Musically, Knocked Loose succeeds in illustrating disorientation and despair for the sake of narrative drama. The guitar work on “God Knows” is rife with tempo changes, abruptly switching from speed metal to beatdown hardcore, and eerily ending with a sample of “God Only Knows” by the Beach Boys. “Return to Passion” and “Contorted in the Faille” are equally chaotic, the latter sounding like the point of reluctant burial due to the sounds of shoveling dirt at the end. Ambient sounds are another way the record grounds the songs into the story.

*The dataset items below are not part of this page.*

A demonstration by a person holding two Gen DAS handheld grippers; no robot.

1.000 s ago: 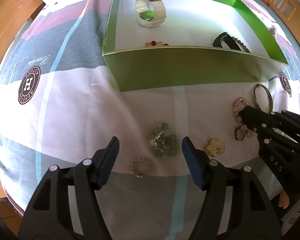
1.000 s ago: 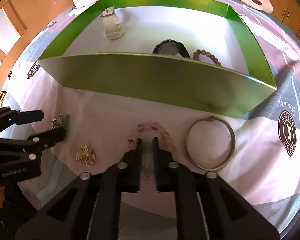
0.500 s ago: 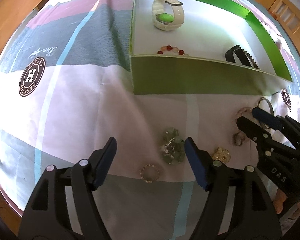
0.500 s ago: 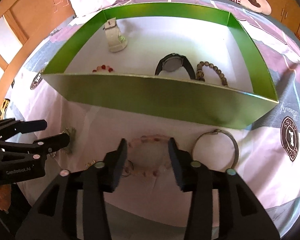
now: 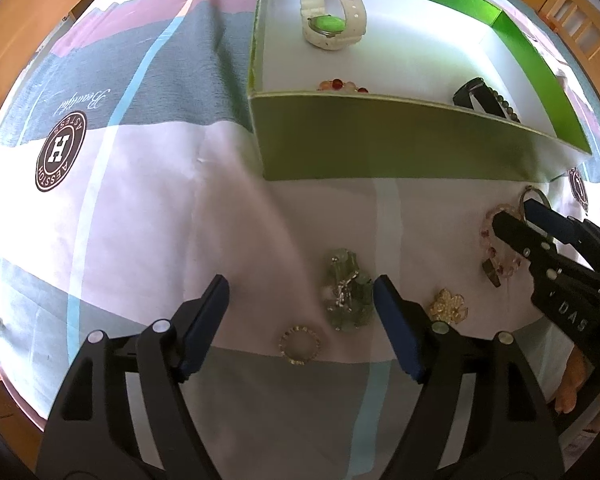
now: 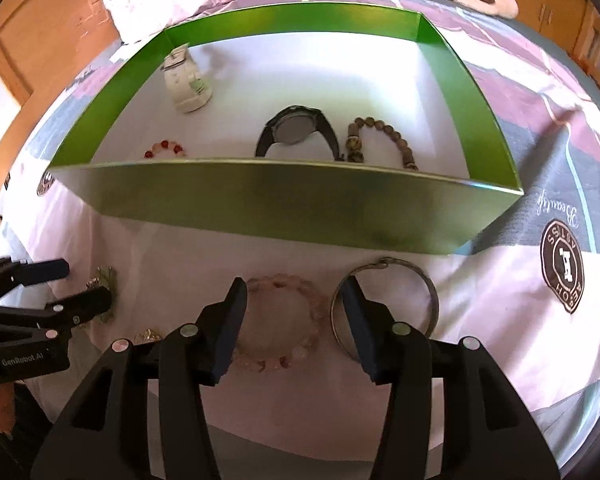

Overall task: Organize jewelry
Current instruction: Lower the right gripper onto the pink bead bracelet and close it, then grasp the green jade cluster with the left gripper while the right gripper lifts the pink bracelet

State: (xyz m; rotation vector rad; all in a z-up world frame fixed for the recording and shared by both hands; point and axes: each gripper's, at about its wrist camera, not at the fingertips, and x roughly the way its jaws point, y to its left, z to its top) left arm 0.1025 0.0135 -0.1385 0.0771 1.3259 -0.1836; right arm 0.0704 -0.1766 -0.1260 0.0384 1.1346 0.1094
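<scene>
Pick-up step, both hands, w/ several pieces not yet boxed. The left gripper [image 5: 300, 304] hangs over the pale bedspread [image 5: 140, 208], jaws opening and nothing pinched — the green stone cluster [image 5: 346, 300] lies between the pads, just beside the right-hand one, and a small beaded ring [image 5: 299, 345] sits nearer the camera. The right gripper [image 6: 294, 316] stands released, about half spread, straddling the pink bead bracelet [image 6: 280, 320], pads not touching it; a metal bangle [image 6: 384, 308] lies just beside, partly under one finger.

The green box [image 6: 260, 208] already holds a white watch [image 6: 186, 84], black watch [image 6: 296, 130], brown bead bracelet [image 6: 380, 136] and red-and-pink bead bracelet [image 6: 165, 149]. A gold flower brooch [image 5: 447, 306] is also outside.

Next, prob.: lower each gripper, centre on its piece, pinch w/o catching cloth — then lift over the box's near wall.
</scene>
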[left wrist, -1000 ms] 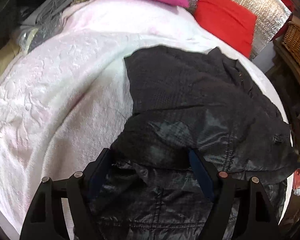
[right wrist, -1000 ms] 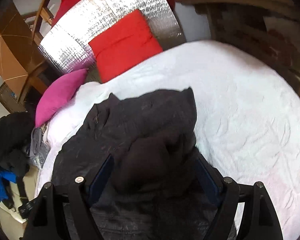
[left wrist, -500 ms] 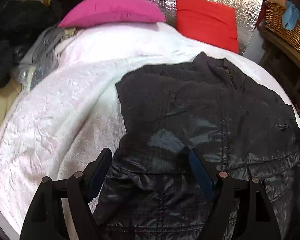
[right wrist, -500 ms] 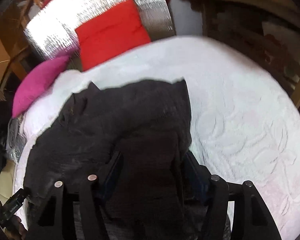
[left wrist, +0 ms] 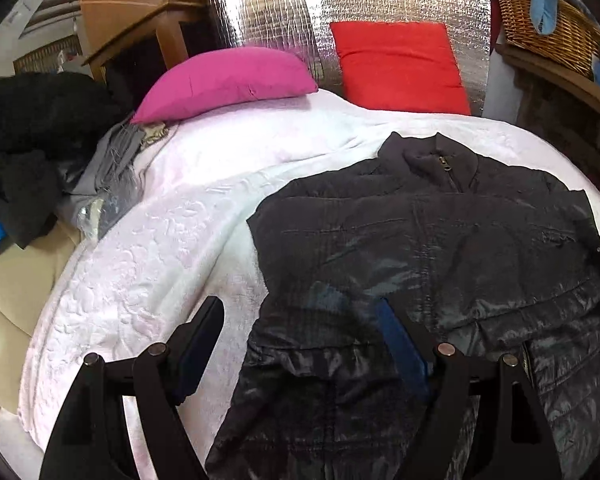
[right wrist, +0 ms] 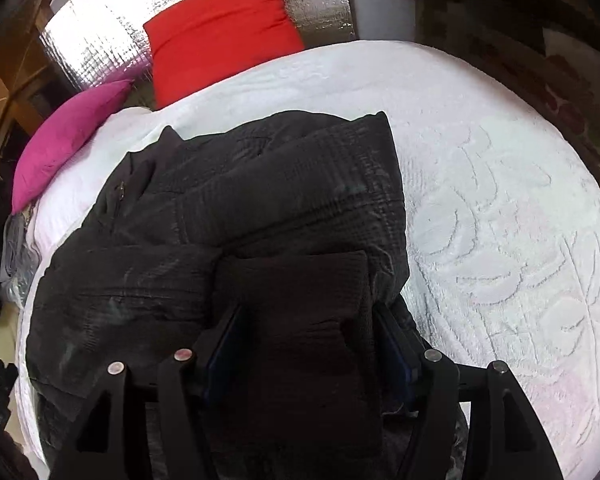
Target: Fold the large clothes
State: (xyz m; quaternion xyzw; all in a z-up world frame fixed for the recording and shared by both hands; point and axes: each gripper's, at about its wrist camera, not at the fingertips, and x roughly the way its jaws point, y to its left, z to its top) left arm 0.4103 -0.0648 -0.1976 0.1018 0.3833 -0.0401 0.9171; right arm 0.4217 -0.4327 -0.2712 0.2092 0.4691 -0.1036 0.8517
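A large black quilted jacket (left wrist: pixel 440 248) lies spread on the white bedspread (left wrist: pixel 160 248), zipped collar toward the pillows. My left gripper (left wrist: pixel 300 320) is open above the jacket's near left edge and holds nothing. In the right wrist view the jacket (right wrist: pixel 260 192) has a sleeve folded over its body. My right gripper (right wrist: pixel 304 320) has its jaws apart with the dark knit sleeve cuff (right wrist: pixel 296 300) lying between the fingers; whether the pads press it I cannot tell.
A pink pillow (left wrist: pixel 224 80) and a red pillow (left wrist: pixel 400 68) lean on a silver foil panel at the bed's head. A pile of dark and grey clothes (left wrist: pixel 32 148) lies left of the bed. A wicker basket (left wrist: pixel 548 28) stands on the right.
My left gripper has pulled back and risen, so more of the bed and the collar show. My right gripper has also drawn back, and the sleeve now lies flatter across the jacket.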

“Forced to Stay” is the catchiest song in the lot. Here, Knocked Loose shows how stylistically indebted they are to bands like Pantera and Madball. The song is a tight execution of angular groove metal by way of guitarists Isaac Hale and Nicko Calderon’s machine gun-like chugging riffs. The song ends with a punctuating breakdown full of panicky guitars chords that harken back to the early days of Norma Jean and Every Time I Die. It feels like an existential crisis, like trying to make sense of your own life amidst the revelation of invariable death. The record finishes with “Permanent”, a massively climactic end that is musically heavy and weighted down by emotional suffering.
With this record, Knocked Loose set a goal for themselves: write a story and tell it through music. This has been done countless times before, but rarely if ever, through the musical stylings of metallic hardcore. A Tear in the Fabric of Life is many things. It’s heavy, tragic, powerful, and rigidly composed. But, most of all, it’s a successful, unique listen.